Austin Lord, Robert Soden
The Himalayan Climate Data Field Lab brought 112 people from 19 different countries together in Kathmandu, Nepal in May and June for a month-long participant-led ‘unconference’ that explored new ways of creating, sharing, and using climate change data. As climate change impacts and risks intensify across the Himalayan region, processes of data production and the design of information management systems shape the ways climate-related problems are understood and prioritized, as well as whose stories get told. This Field Lab, organized by Professor Robert Soden and postdoctoral fellow Austin Lord from the Toronto Climate Observatory, created a space where participants could collaboratively reevaluate the landscape of climate change data in the Himalayan region and build new tools to help create more just climate futures.
Working together over four intensive weeks, Field Lab team members co-designed and developed an array of projects: experimenting with new analytic tools and sensing technologies to assess climate risk, conducting community-engaged research on urban climate and environmental issues, building new models for disaster and climate risk management, and imagining new modes of inclusive and effective climate change communication. Field Lab working groups also created a variety of new and useful things, including a natural language processing model for analyzing disaster sentiments, a dataset to help anticipate dengue outbreaks in Nepal, risk maps of informal urban settlements created using 360 cameras and drone, a novel methodology Nepal’s government agencies can use to assess disaster exposure of public assets, a disaster board game prototype, and a handful of media articles, essays, storymaps, draft journal articles, and research proposals. Field Lab participants also organized a variety of different public arts events, including exhibitions at the Patan Museum and local galleries, projections of climate-themed photographic and video work in the streets of Kathmandu, and an immersive arts installation combined with a panel on water and activism inside a heritage step well. For more information on Field Lab activities and outcomes, and more detail on the unique and participant-led ‘unconference’ approach we adopted, please check out our website.

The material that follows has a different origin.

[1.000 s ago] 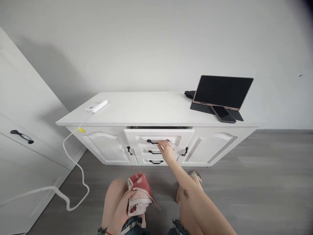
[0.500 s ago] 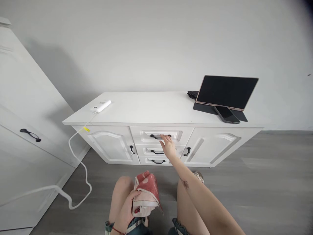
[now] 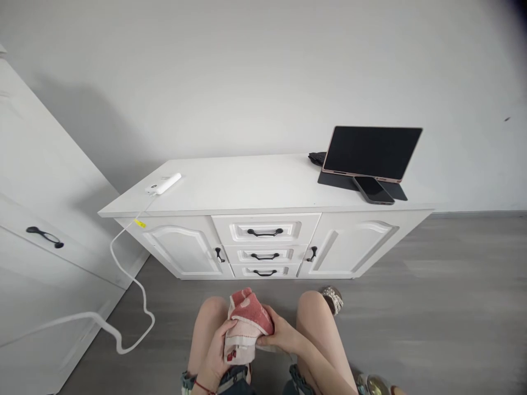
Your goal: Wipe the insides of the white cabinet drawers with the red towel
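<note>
Cabinet [image 3: 239, 181]: beyond the grip; top drawer [image 3: 265, 225] now flush.
Right hand [image 3: 282, 334]: off the handle [image 3: 265, 233], now apparently clamped on the cloth [image 3: 247, 323].
Left hand [image 3: 216, 351]: clamped opposite.
Cloth: between both hands.

Towel [image 3: 246, 328] was red and pale pink, white-edged, loosely folded, red part farther out; sat bunched between fingers [image 3: 229, 325] of left hand [image 3: 216, 350] and right hand [image 3: 283, 333].
</note>
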Demonstrator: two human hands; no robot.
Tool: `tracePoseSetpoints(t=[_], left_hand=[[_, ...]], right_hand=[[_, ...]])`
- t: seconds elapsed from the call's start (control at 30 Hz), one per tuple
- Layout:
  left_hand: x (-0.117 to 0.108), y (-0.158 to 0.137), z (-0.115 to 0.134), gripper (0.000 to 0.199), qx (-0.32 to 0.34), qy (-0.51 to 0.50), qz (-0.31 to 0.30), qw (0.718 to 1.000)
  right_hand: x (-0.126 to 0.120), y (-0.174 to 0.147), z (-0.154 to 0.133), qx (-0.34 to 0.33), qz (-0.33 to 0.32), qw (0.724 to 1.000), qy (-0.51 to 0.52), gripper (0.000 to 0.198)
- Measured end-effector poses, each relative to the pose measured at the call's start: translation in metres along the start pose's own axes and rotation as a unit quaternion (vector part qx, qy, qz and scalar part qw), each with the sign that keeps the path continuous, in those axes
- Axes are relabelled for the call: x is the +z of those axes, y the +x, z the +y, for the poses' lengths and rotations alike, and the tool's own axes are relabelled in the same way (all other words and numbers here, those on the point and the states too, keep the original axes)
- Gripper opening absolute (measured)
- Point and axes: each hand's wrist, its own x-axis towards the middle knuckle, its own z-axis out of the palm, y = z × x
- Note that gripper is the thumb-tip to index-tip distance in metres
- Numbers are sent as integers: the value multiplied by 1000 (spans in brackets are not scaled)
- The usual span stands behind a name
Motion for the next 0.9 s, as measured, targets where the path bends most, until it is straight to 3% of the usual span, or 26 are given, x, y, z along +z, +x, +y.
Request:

The 2024 Field Lab was led by the University of Toronto team, with support from an SSHRC Connections Grant, working with co-organizers from the University of Michigan, the World Bank, and the Himalayan University Consortium, among others. The Field Lab was built using the framework that Professor Soden and colleagues developed during the first Field Lab theyorganized in Chiang Mai, Thailand in 2019. In late June, our team organized an event at the Understanding Risk Global Forum (UR24) in Himeji, Japan to share findings from both Kathmandu and Chiang Mai and discuss ways to take the Field Lab model forward. In the past six months, Field Lab alumni have continued working on their projects, organized follow-up events, and gathered in Kathmandu, Washington DC, and online to continue the conversation. We are extremely proud of the international network of researchers, practitioners, and storytellers that the Field Lab has created, and the organizing team has already begun discussion about where and when the next Field Lab might occur!